Une flambée du paludisme a frappé durement la province du Kwilu, où 146 décès ont été enregistrés sur un total de 387 874 cas répertoriés au cours du premier semestre. Selon le ministre provincial de la Santé, Robert Dinsodi, l’ensemble des 24 zones de santé que compte la province est affecté par cette maladie endémique, qui se manifeste aussi bien sous sa forme simple que grave.
Parmi les foyers les plus critiques recensés ces derniers mois figure le village de Mukulubiala, situé dans le territoire de Bulungu. En juin dernier, une flambée brutale caractérisée par des symptômes de fièvre, de douleurs abdominales et de vomissements y a causé la mort d’une dizaine de personnes en l’espace de quelques jours.
Intervention d’urgence à Bulungu : la situation sous contrôle
Face à cette alerte sanitaire, le déploiement d’équipes médicales sur le terrain a permis de stabiliser la situation épidémiologique dans ce secteur. Le bilan global pour le seul village de Mukulubiala s’établit désormais comme suit :
- 72 cas enregistrés au total lors de l’épidémie locale.
- 15 décès déplorés, dont 8 femmes et 7 hommes.
- 0 nouveau cas ou décès signalé depuis la mise en place de la prise en charge médicale directe.
Analyses médicales et environnementales à l’INRB
Afin d’écarter toute autre hypothèse infectieuse ou toxique et de déterminer les causes exactes de la létalité observée à Mukulubiala, des prélèvements conservés sur site ont été acheminés vers la capitale :
« Cinq échantillons d’eau, 30 de sang et 28 de sel ont été prélevés et envoyés pour expertise. Les résultats d’analyses complémentaires sont actuellement attendus en provenance de l’Institut national de recherche biomédicale (INRB) à Kinshasa », a expliqué Robert Dinsodi.
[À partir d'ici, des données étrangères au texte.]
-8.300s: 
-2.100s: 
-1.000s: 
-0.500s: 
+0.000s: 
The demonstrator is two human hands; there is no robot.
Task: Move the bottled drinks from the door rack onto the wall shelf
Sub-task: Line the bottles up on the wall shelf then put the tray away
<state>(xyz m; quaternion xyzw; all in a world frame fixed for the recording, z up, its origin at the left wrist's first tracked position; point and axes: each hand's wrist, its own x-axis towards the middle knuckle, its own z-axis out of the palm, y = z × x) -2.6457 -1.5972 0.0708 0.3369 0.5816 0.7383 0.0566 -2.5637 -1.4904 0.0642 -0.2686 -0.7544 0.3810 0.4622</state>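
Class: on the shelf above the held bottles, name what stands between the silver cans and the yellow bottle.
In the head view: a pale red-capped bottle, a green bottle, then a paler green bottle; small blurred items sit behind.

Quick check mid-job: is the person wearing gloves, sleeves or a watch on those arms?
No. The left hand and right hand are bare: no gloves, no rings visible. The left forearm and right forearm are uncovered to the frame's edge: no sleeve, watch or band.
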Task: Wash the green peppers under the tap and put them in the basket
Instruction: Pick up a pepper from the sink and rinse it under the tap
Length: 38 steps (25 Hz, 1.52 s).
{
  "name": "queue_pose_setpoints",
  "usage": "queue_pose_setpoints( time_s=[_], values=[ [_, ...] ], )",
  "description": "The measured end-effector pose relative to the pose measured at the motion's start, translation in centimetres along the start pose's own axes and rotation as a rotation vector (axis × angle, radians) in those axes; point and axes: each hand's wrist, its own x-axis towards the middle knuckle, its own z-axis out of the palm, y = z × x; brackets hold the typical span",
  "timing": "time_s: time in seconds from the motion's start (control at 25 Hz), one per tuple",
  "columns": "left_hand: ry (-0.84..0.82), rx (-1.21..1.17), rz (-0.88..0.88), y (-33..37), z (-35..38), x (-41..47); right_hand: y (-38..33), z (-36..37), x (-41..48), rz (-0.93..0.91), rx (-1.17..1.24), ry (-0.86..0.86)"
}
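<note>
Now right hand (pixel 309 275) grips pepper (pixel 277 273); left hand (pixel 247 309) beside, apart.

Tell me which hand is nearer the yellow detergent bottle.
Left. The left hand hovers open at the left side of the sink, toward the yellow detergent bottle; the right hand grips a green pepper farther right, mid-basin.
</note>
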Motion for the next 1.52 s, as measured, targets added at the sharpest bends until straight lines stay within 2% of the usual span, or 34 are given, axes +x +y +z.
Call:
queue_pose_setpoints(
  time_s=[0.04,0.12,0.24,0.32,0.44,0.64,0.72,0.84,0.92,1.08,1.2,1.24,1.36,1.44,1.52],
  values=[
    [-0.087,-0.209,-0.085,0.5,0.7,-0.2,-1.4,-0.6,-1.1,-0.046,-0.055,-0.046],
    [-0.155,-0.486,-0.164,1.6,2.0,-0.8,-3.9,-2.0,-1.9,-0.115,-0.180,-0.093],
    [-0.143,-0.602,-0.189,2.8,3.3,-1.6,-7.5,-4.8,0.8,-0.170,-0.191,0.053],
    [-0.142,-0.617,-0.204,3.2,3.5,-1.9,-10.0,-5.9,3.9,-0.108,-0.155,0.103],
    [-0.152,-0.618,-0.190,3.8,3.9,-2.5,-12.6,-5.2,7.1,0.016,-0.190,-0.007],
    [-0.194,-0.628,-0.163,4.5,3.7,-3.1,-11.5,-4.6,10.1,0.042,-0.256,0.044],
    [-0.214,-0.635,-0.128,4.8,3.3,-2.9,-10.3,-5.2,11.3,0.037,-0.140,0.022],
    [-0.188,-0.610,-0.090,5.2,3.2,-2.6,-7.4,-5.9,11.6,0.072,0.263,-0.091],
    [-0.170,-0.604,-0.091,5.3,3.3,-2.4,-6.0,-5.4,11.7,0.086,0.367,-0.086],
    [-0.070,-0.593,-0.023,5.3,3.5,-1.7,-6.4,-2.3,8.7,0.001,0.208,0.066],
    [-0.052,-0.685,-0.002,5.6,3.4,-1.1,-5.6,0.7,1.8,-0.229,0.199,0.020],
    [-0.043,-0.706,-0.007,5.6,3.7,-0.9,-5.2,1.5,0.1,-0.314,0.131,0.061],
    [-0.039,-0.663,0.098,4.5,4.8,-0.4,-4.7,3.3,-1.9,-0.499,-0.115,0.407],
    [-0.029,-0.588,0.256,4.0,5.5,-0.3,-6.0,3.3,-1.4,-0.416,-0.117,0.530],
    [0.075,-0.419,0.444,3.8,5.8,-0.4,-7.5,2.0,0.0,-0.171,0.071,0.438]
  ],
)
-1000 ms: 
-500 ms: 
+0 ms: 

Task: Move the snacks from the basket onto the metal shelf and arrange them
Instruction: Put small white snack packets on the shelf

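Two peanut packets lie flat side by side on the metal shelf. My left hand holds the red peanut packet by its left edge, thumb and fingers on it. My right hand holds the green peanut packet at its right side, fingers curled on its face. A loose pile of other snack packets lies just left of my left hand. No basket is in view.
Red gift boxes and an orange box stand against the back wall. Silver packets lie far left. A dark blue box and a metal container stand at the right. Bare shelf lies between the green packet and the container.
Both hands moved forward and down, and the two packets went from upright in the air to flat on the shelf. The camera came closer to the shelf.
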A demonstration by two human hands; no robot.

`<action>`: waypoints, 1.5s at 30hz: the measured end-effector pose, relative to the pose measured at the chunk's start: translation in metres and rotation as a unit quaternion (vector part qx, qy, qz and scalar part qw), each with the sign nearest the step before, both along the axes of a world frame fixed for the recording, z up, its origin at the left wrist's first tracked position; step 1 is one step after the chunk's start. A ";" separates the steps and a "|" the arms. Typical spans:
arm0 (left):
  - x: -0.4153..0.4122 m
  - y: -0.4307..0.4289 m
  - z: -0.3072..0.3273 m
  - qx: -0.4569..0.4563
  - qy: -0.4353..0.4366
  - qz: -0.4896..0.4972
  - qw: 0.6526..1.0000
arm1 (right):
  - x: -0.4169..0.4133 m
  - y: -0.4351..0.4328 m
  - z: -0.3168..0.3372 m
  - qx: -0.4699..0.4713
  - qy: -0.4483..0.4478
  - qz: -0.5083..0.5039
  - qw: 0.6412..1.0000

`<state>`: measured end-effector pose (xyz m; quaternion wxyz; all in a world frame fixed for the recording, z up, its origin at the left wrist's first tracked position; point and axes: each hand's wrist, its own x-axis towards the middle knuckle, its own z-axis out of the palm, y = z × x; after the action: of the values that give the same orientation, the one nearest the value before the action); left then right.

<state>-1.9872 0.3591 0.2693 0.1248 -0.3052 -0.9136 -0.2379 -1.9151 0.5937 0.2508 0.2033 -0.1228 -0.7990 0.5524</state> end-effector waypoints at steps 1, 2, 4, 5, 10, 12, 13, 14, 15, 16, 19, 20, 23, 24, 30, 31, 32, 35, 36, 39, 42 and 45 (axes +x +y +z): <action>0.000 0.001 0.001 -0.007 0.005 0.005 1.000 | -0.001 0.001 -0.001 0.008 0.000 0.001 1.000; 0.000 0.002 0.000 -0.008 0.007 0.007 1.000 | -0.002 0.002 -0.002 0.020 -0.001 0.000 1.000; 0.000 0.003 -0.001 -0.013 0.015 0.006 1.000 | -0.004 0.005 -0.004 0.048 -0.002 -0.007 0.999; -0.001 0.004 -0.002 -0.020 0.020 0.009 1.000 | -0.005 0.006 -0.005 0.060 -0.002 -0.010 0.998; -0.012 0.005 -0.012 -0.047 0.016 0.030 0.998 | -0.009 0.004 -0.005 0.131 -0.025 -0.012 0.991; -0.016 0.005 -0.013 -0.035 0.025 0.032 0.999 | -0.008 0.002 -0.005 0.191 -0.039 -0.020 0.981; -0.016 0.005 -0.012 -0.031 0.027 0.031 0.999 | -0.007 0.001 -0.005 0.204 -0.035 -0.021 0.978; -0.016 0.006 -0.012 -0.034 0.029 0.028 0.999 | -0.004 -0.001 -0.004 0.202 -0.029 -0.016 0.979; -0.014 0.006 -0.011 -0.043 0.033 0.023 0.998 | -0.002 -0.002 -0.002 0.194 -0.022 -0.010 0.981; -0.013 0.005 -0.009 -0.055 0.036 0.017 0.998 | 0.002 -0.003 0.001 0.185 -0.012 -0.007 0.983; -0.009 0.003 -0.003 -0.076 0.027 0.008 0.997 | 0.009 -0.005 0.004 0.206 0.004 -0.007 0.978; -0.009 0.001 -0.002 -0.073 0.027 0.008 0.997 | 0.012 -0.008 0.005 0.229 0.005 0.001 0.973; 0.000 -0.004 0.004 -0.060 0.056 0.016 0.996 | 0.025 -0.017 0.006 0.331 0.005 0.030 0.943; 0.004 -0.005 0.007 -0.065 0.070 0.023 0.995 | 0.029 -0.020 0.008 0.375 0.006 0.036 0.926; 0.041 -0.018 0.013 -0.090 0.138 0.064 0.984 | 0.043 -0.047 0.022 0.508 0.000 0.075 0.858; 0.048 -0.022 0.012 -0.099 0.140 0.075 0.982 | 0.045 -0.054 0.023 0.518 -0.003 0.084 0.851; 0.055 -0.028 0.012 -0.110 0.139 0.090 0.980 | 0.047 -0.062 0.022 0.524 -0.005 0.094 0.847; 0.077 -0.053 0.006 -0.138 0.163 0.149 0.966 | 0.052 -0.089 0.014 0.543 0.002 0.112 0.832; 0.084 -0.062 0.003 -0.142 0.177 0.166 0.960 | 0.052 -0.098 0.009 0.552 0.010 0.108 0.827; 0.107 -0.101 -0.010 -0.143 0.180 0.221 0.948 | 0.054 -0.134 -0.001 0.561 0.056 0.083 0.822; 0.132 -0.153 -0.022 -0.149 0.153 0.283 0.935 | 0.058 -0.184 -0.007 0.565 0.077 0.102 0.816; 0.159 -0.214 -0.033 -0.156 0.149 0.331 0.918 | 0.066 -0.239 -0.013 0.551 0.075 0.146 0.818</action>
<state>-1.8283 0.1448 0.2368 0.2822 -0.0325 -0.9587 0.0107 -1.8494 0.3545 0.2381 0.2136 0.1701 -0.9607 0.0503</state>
Bien que la situation soit jugée sous contrôle depuis la semaine dernière par les autorités provinciales, la généralisation des cas à travers les 24 zones de santé du Kwilu rappelle l’urgence de renforcer la distribution de mousquetaires imprégnées et l’approvisionnement en intrants antipaludiques, soulignent certains experts en santé publique.